> Required work
Among the entries below, find the line with "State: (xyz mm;", then quote it and each following line up to and including the line with "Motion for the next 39", and nothing else.

◆ ◆ ◆

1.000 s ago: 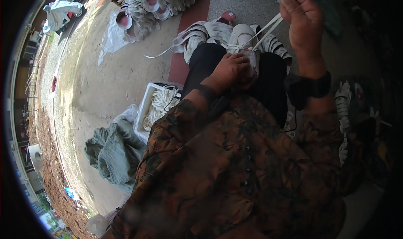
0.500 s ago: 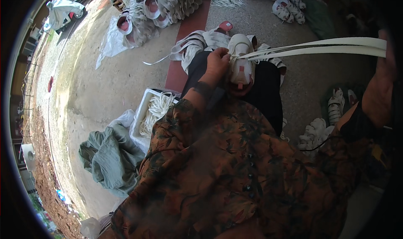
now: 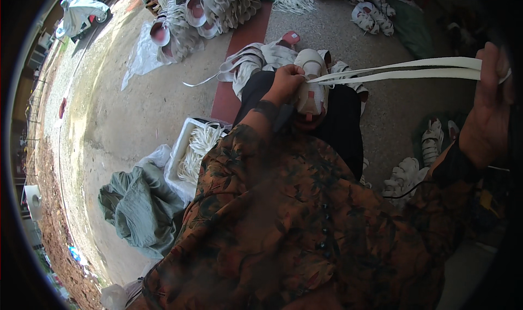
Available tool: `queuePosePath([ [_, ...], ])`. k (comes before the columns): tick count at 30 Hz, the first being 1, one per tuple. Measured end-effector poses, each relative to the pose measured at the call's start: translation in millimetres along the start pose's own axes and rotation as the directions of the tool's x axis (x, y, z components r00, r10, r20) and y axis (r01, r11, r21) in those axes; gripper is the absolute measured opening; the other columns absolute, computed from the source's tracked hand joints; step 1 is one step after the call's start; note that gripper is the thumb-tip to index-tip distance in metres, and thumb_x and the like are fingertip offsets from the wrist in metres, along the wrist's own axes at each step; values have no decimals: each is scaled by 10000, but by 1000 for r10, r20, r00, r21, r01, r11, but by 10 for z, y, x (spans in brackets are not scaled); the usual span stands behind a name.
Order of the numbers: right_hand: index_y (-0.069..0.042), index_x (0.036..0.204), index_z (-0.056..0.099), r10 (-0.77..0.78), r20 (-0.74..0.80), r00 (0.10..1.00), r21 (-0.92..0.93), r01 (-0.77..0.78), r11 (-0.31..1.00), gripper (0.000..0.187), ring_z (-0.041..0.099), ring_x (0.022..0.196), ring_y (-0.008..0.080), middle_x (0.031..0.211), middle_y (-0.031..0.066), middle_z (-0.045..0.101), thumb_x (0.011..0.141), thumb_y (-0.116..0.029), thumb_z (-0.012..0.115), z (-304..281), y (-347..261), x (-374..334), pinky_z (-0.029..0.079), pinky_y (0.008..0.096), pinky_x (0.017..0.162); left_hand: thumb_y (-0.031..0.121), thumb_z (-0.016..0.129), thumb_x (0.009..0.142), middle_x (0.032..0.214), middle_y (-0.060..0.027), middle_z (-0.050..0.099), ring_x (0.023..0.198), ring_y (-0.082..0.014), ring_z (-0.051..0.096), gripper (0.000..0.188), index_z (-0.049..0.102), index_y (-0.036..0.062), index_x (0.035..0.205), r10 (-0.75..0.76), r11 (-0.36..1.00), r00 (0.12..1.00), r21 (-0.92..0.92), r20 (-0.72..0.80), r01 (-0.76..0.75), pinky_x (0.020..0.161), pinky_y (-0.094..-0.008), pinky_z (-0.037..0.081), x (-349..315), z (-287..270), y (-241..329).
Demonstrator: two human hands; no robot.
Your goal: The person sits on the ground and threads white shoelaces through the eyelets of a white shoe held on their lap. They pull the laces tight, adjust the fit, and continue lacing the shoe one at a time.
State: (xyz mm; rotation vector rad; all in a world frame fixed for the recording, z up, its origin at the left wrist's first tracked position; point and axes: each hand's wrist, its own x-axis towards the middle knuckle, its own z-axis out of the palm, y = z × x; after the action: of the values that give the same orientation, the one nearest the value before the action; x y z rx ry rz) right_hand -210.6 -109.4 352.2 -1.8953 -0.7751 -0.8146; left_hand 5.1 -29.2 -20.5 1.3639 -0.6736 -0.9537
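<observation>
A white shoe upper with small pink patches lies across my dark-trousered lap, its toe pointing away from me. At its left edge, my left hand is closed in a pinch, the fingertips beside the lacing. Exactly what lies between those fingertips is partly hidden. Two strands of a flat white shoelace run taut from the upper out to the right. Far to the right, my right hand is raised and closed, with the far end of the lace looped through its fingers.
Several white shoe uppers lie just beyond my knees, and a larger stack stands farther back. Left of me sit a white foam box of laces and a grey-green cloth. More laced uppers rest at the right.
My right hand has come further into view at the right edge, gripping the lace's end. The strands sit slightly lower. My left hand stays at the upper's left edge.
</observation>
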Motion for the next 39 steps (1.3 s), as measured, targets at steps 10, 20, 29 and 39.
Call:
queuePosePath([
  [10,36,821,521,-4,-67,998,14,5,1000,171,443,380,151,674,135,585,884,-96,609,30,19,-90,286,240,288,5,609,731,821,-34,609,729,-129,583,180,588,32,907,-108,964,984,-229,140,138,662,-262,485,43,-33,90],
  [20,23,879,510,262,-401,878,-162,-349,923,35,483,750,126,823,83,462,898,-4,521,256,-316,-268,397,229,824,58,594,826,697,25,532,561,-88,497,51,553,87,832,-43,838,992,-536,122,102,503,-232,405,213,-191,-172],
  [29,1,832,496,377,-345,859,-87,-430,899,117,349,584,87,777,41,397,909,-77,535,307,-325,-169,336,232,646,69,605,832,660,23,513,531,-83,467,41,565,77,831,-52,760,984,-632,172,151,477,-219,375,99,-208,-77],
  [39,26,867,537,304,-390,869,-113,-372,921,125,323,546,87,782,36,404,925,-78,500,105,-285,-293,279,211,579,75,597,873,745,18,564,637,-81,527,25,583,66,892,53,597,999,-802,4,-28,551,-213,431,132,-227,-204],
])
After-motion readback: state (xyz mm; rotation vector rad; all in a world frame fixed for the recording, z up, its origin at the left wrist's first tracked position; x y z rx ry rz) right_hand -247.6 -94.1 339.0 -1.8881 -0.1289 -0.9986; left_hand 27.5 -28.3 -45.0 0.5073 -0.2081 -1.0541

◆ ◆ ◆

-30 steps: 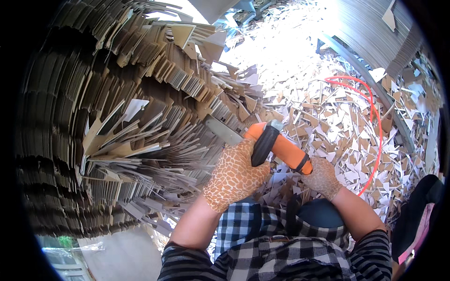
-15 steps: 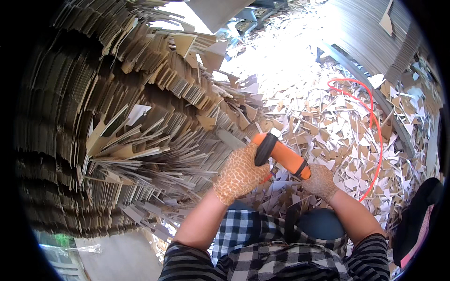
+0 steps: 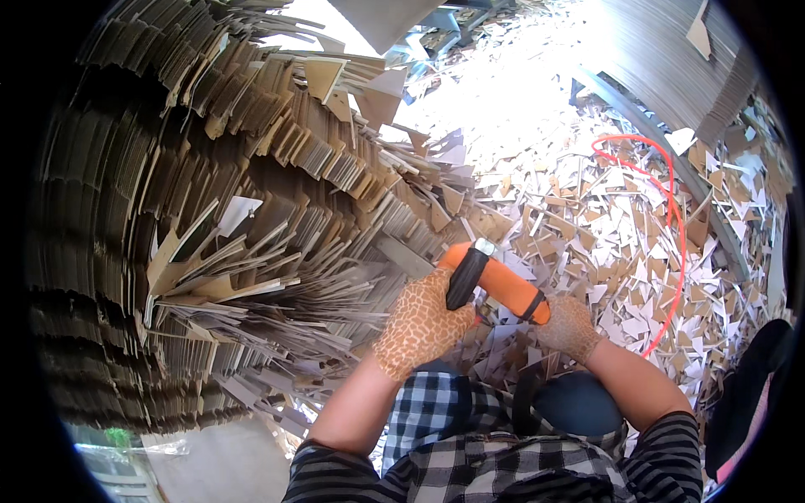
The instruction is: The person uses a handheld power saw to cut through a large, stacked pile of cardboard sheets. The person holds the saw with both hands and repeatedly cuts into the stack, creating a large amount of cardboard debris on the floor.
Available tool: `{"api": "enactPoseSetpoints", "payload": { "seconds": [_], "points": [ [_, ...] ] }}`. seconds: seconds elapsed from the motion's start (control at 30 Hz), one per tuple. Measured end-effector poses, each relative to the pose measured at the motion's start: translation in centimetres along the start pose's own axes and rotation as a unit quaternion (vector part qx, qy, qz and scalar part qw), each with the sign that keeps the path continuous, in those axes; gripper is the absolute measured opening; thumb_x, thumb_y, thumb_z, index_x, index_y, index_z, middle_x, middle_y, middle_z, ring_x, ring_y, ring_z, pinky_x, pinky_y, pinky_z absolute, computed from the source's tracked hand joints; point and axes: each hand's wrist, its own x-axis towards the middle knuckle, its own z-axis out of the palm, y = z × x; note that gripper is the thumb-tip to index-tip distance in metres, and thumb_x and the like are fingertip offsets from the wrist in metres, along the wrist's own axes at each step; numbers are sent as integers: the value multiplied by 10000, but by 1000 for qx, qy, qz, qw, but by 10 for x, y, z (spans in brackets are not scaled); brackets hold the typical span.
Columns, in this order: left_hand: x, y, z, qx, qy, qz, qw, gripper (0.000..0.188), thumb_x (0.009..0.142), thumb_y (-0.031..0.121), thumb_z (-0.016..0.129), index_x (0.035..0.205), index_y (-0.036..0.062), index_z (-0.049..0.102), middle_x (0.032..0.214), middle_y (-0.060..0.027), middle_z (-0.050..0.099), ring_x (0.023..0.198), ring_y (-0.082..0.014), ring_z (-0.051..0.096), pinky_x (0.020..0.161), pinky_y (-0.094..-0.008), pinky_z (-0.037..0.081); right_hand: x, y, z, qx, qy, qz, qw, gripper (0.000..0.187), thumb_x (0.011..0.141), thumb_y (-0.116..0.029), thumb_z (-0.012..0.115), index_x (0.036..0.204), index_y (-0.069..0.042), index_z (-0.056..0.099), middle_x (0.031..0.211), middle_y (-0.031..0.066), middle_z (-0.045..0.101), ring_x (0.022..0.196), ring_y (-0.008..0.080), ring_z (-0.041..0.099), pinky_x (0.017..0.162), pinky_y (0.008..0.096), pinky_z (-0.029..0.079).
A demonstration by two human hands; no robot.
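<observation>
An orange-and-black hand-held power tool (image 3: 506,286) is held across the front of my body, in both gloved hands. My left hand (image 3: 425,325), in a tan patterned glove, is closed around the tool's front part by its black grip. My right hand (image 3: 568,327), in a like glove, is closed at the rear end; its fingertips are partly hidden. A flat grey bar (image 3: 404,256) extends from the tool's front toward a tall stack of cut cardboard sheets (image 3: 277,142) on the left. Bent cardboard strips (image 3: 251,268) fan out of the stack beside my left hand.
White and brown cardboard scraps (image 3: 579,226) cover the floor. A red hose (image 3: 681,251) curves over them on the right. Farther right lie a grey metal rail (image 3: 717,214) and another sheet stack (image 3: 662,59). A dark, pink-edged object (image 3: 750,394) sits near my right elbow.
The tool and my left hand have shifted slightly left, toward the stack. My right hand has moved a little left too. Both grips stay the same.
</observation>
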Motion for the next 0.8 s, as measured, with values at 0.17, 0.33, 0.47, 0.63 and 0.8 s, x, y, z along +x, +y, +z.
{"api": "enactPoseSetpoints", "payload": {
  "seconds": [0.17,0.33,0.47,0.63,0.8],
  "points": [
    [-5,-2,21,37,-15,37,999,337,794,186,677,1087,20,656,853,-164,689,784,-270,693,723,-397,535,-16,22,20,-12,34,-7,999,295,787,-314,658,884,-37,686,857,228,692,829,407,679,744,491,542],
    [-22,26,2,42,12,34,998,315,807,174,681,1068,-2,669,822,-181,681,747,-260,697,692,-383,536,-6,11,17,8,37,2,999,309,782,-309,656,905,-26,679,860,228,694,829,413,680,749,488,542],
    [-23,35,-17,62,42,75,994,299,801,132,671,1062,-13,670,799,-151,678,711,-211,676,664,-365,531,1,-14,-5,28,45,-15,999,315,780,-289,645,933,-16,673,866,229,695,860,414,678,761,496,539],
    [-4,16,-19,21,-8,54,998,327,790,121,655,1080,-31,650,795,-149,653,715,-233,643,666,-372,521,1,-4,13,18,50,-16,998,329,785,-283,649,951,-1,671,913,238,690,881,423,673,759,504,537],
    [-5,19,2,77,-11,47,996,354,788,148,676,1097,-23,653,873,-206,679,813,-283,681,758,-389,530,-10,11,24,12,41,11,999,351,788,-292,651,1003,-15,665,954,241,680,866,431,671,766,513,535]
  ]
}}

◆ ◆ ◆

> Solution to this task
State: (xyz mm; rotation vector rad; all in a world frame fixed for the recording, z up, its origin at the left wrist's first tracked position; point and axes: each hand's wrist, its own x-axis towards the middle knuckle, its own z-axis out of the palm, y = z × x; after the action: of the values that give the same orientation, the one nearest the value before the action; x y z rx ry rz) right_hand -210.6 -109.4 352.2 -1.8953 -0.7751 -0.8146; left_hand 5.1 -29.2 -20.5 1.3639 -0.6736 -0.9537
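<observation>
A white shoe upper with small pink patches lies across my dark-trousered lap, its toe pointing away from me. At its left edge, my left hand is closed in a pinch, the fingertips beside the lacing. Exactly what lies between those fingertips is partly hidden. Two strands of a flat white shoelace run taut from the upper out to the right. Far to the right, my right hand is raised and closed, with the far end of the lace looped through its fingers.
Several white shoe uppers lie just beyond my knees, and a larger stack stands farther back. Left of me sit a white foam box of laces and a grey-green cloth. More laced uppers rest at the right.
My right hand has come further into view at the right edge, gripping the lace's end. The strands sit slightly lower. My left hand stays at the upper's left edge.
</observation>
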Motion for the next 39 steps (1.3 s), as measured, targets at steps 10, 20, 29 and 39.

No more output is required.